En la página 71 asistimos, sin embargo, a la introducción de un elemento muy querido al autor, el de la concepción circular del tiempo, que hace meterse al lector en el bucle de la cinta de Moebius. El capítulo, breve, es una cita de un libro donde se nos habla del teólogo y astrónomo Johannes Schneider, quien, frente a Kepler y Copérnico, quienes teorizaron sobre las órbitas elípticas y circulares, proponía las órbitas en bucle, lo que conciliaba la experiencia de la última astronomía con colocar a la Tierra en el centro del cosmos. Esa órbita en bucle producía la tendencia a la circularidad del tiempo, y desde esta página 71 al lector comienza a abrírsele cierta comprensión de lo que hasta entonces se le aparecía como algo opaco. Comienza a entender, por ejemplo, que al protagonista de la novela le sucede que une el destino del pabellón Kanada con la suerte de la revolución húngara del 56, y eso gracias a esa circularidad del tiempo que hace que el campo de exterminio y la frustrada revolución se parezcan bastante respecto al escenario que los humanos representan, es decir, la tendencia a la traición, a la delación, a mirar hacia otro lado, donde siempre aparecen esas supuestas víctimas que indefectiblemente se las arreglan para estar siempre por encima de la ola que amenaza con ahogarlo todo.
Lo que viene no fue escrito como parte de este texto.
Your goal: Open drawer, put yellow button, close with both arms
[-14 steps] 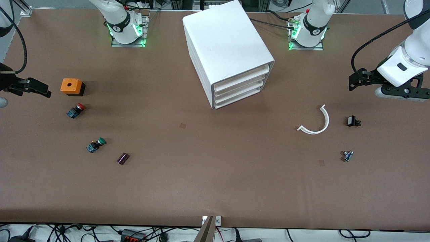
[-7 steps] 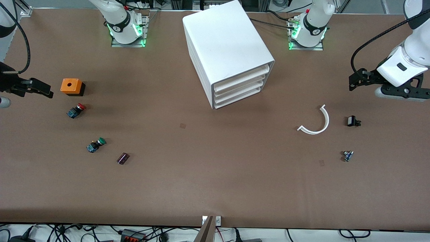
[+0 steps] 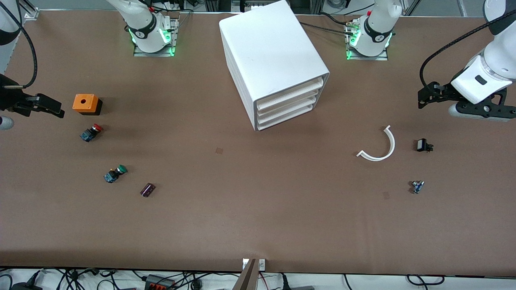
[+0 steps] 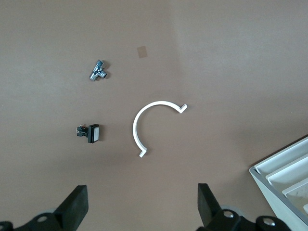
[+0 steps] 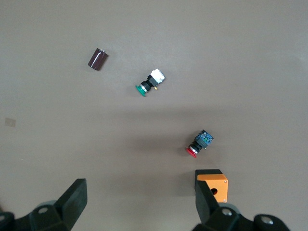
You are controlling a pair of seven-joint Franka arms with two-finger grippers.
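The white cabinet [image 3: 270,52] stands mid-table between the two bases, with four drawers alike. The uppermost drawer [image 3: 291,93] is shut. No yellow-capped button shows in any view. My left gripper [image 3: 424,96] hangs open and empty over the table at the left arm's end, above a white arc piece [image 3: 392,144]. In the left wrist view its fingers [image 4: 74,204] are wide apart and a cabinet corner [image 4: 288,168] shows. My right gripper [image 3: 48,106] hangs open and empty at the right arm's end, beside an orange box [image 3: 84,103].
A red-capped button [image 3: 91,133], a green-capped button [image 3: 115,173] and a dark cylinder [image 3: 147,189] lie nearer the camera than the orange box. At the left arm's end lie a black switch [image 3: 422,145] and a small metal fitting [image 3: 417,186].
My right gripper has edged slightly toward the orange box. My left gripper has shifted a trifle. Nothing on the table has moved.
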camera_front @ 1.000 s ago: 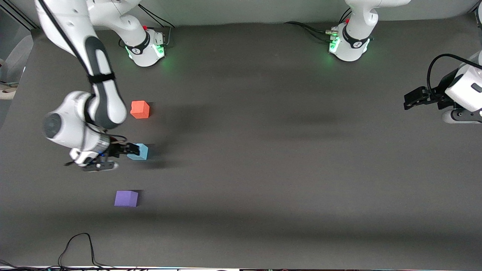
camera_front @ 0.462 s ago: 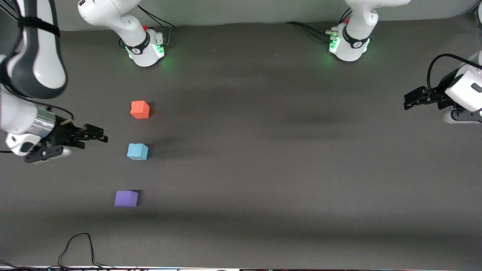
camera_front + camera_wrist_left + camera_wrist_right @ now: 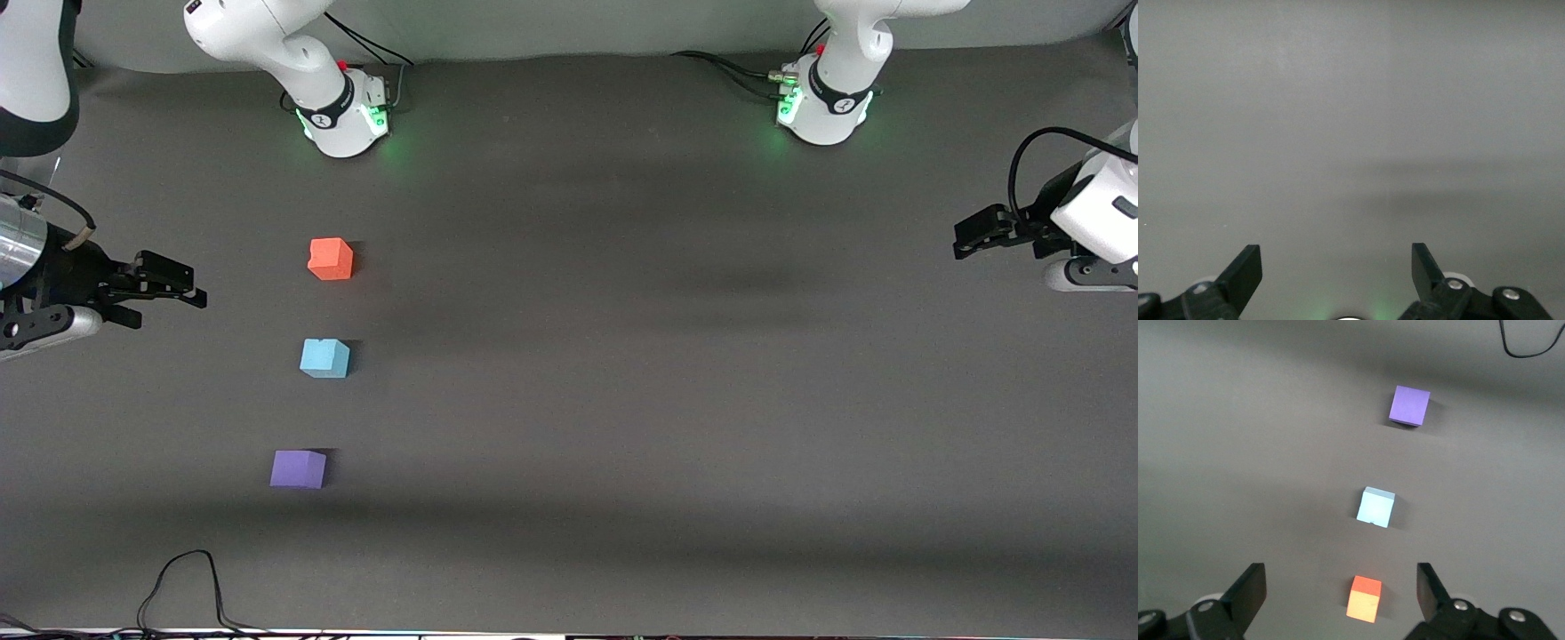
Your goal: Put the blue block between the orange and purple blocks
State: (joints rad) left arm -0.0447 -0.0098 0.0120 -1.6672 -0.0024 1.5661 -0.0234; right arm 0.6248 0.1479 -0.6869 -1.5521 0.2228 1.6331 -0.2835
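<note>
- blue block point(image 3: 324, 358) sits on the counter point(image 3: 622, 356) between orange block point(image 3: 331, 259) and purple block point(image 3: 298, 468); nothing touching it, nothing holding it.
- The three cubes make a rough line. Orange is farthest from the front camera, blue in the middle, purple nearest. Purple is offset a bit toward the right arm's end of the counter, so the line is slightly skewed.
- Gaps look about even on both sides of blue; all three well apart, none touching.
- right end effector point(image 3: 182, 286) is up and off to the side of the row, at the right arm's end of the counter, roughly level with the gap between orange and blue. The blocks lie out ahead of its fingertips, well apart from them.
- Right wrist view confirms this: right end effector point(image 3: 1338, 597) has fingers spread wide and is empty, with orange block point(image 3: 1364, 599) closest to it, blue block point(image 3: 1375, 507) next and purple block point(image 3: 1409, 405) farthest out.
- left end effector point(image 3: 973, 233) waits at the left arm's end of the counter, nowhere near the blocks. Left wrist view shows left end effector point(image 3: 1337, 270) spread wide, empty, only bare counter point(image 3: 1351, 133) under it.
- Judgement: placement looks done; blue is released and resting flat in the target slot.
- Left to do, as far as I can judge: nothing on the block itself; at most the right arm parks. No regrasp seems needed unless stricter alignment is wanted.
</note>
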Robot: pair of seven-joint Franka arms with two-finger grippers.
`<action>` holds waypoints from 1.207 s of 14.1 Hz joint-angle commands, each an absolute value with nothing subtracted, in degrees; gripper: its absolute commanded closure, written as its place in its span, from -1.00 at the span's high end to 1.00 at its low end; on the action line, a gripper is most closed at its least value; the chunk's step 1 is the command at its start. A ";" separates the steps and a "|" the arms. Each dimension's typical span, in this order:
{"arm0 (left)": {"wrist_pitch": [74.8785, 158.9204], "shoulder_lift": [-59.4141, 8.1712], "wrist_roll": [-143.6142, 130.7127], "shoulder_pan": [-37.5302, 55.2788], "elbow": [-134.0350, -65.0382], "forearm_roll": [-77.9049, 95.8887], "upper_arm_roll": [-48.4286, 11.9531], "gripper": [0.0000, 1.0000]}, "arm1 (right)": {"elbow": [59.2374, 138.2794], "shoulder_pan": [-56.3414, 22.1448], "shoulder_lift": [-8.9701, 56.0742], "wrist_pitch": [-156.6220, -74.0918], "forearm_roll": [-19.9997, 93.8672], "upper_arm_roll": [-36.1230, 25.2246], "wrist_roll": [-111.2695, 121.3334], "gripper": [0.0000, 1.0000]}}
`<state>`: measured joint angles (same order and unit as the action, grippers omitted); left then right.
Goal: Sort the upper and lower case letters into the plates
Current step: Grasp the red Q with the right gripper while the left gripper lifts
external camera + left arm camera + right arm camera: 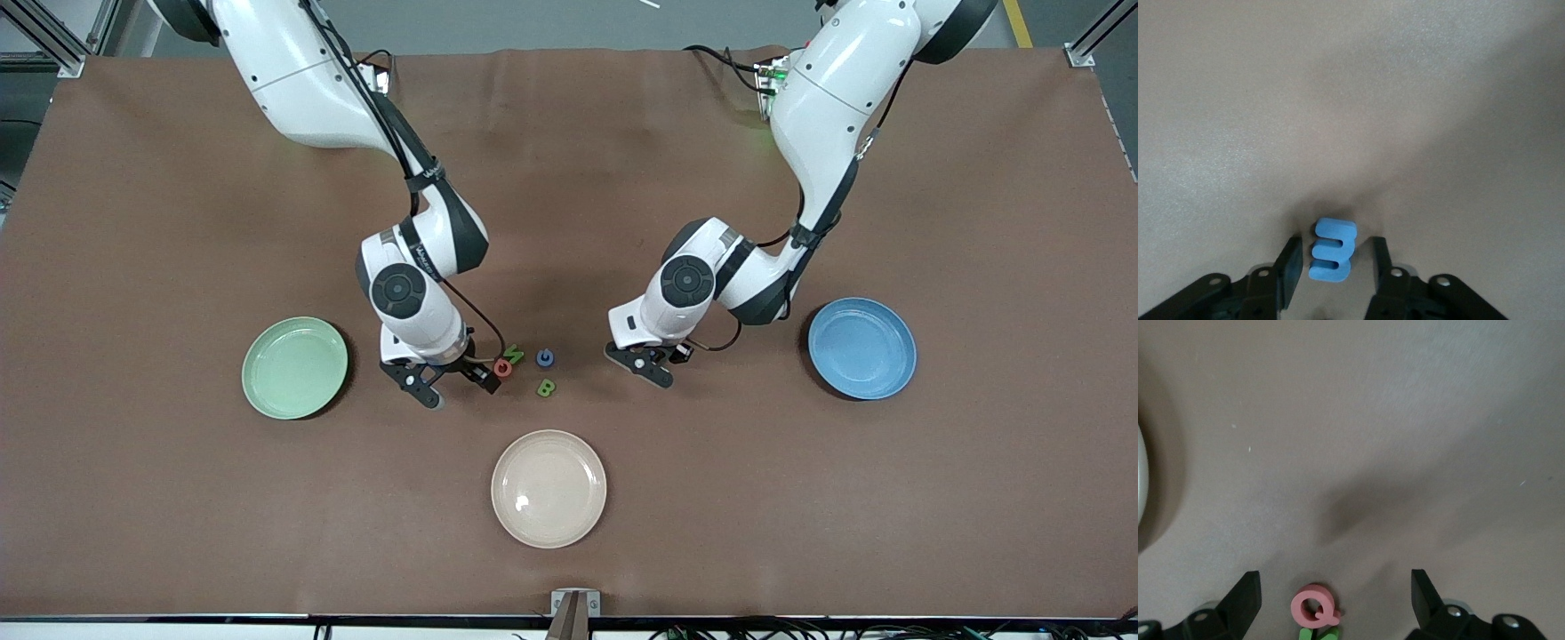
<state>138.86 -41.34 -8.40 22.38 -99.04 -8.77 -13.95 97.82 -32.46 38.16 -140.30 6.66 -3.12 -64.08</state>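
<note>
Letters lie in a small bunch on the counter, farther from the front camera than the cream plate. A pink letter, a green N, a blue ring letter and a green B sit close together there. The green plate is toward the right arm's end of the counter from the bunch. The blue plate is toward the left arm's end. Both plates have nothing in them yet, so I think the sorting is just starting.

The left claw is low on the counter with a blue letter between its fingers. The fingers are just beside the letter with a small gap on each side, not clamped yet. It looks set to pinch it.

The right claw is low and wide apart, with the pink letter between its fingers. It holds nothing.

The bunch is tight, so a claw could bump a neighbor. Bare counter lies between the bunch and each plate.
</note>
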 commanded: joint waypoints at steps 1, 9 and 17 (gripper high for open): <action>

La novela cumple a la perfección con lo que se propone, es decir, dar cuenta de una obsesión y creo que, por ello, está más que justificado ese empleo del tú, si es que algo hay que justificar. Ello le permite una delectación casi morbosa en el detalle que produce inquietud y agobio en el lector, sólo atemperado por la belleza del estilo y algunas imágenes cargadas de rutilante capacidad poética: «En cualquier caso, hay muchos más mendigos que estrellas. Unos siete mil por la mañana, cinco mil quinientos por la tarde; no menos de mil entre los que se encienden las farolas y se apagan al alba. Unos centenares menos si hace demasiado calor o demasiado frio».

Y luego están los personajes, abstractos, claro, porque son figuras, empleando el término en el sentido que le da Ernst Jünger, y que parecen de carne y hueso hasta que caemos en la cuenta de que son espectros, aun sea porque así lo quiere el protagonista. Tenemos de este modo al Vecino, que juega un papel fundamental en la narración al ser el custodio del hogar del protagonista cuando éste se hallaba en el bucle de Kanada; al Sobrino, claro, y, desde luego, la Esposa, que sufre y no sufre, depende, porque sólo actúa como testigo casi mudo de los acontecimientos; el Profesor, que es el protagonista, o una de sus máscaras; el Alumno, porque no hay profesor sin alguien a quien enseñar y, sobre todo, por encima de todo, la obsesión hecha convicción, de que existe una extravagante órbita en bucle, que podría llegar a revertir la dirección del tiempo.

Juan Gómez Bárcena parece haber creado una fábula de nuestro tiempo paralela a las ruinas circulares borgianas. Es tiempo de citas.